Now it's time to apply these foundational principles to situations you encounter in everyday life, specifically, dice games and card games. Whether you're playing Monopoly with family, enjoying poker with friends, or simply trying to understand the odds in a casino, dice and cards are universal tools of chance that have entertained humanity for centuries.
Why Dice and Cards?
Why focus on dice and cards specifically? Here are several compelling reasons:
- Accessibility - Nearly everyone has played with dice or cards at some point. These aren't abstract mathematical objects, they're tangible items you can hold and experiment with.
- Fair and Random - Both dice and standard playing cards are designed to be fair. Each face of a die is equally likely to appear, and each card in a shuffled deck is equally likely to be drawn. This makes them perfect for studying probability.
- Rich Mathematical Structure - Despite their simplicity, dice and cards generate complex probability problems that illustrate important concepts like independent events, conditional probability, and counting techniques.
- Cultural Relevance - Dice and card games appear across cultures and throughout history. Understanding their mathematics connects you to a rich tradition of games, gambling, and probability theory itself (which was invented partly to analyze gambling games).
- Practical Application - Many board games use dice, and card games are popular worldwide. Understanding the probabilities involved makes you a more informed player and helps you develop strategic thinking.
The good news is that all the principles you've already learned still apply. We're not learning new rules of probability, instead we're simply applying the same rules to richer, more interesting scenarios. Think of it like learning to cook. First, you learned basic techniques: how to chop, sauté, and season. Now we're moving from simple recipes (scrambled eggs) to more complex dishes (soufflés). The techniques are the same; we're just combining them in more sophisticated ways.

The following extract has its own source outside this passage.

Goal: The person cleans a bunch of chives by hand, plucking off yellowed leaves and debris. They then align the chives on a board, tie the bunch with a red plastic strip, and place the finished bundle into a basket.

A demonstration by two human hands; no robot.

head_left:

When analyzing the probability of rolling two dice, it is important to distinguish between the possible sums and the actual sample space of the experiment. While many applications focus on the sum of the two dice showing face up, which produces eleven possible results (2, 3, 4, 5, 6, 7, 8, 9, 10, 11, 12), these eleven outcomes are not equally likely to occur. Each sum does not have a probability of 1/11 because some sums can be achieved in more ways than others. For instance, there are significantly more ways to obtain a sum of 7 than a sum of 2 or 12.
To properly analyze the probabilities associated with rolling two dice, we must first identify the complete sample space of the experiment. Each die has 6 possible outcomes (1, 2, 3, 4, 5, 6), and since the dice are rolled independently, we can apply the Fundamental Counting Principle. The first die contributes 6 possible outcomes, and the second die contributes 6 possible outcomes. Therefore, the total number of equally likely outcomes in the sample space is 6 × 6 = 36.
These 36 outcomes represent all possible ordered pairs (first die, second die) that can occur when rolling two distinguishable dice. To clearly illustrate this complete sample space and demonstrate why certain sums are more likely than others, we will organize these 36 outcomes in a systematic table format.
| Die #2: 1 | Die #2: 2 | Die #2: 3 | Die #2: 4 | Die #2: 5 | Die #2: 6 | |
|---|---|---|---|---|---|---|
| Die #1: 1 | (1,1) | (1,2) | (1,3) | (1,4) | (1,5) | (1,6) |
| Die #1: 2 | (2,1) | (2,2) | (2,3) | (2,4) | (2,5) | (2,6) |
| Die #1: 3 | (3,1) | (3,2) | (3,3) | (3,4) | (3,5) | (3,6) |
| Die #1: 4 | (4,1) | (4,2) | (4,3) | (4,4) | (4,5) | (4,6) |
| Die #1: 5 | (5,1) | (5,2) | (5,3) | (5,4) | (5,5) | (5,6) |
| Die #1: 6 | (6,1) | (6,2) | (6,3) | (6,4) | (6,5) | (6,6) |
- The rows represent the outcomes of the first die (1 through 6)
- The columns represent the outcomes of the second die (1 through 6)
- Each cell in the grid contains an ordered pair (first die, second die)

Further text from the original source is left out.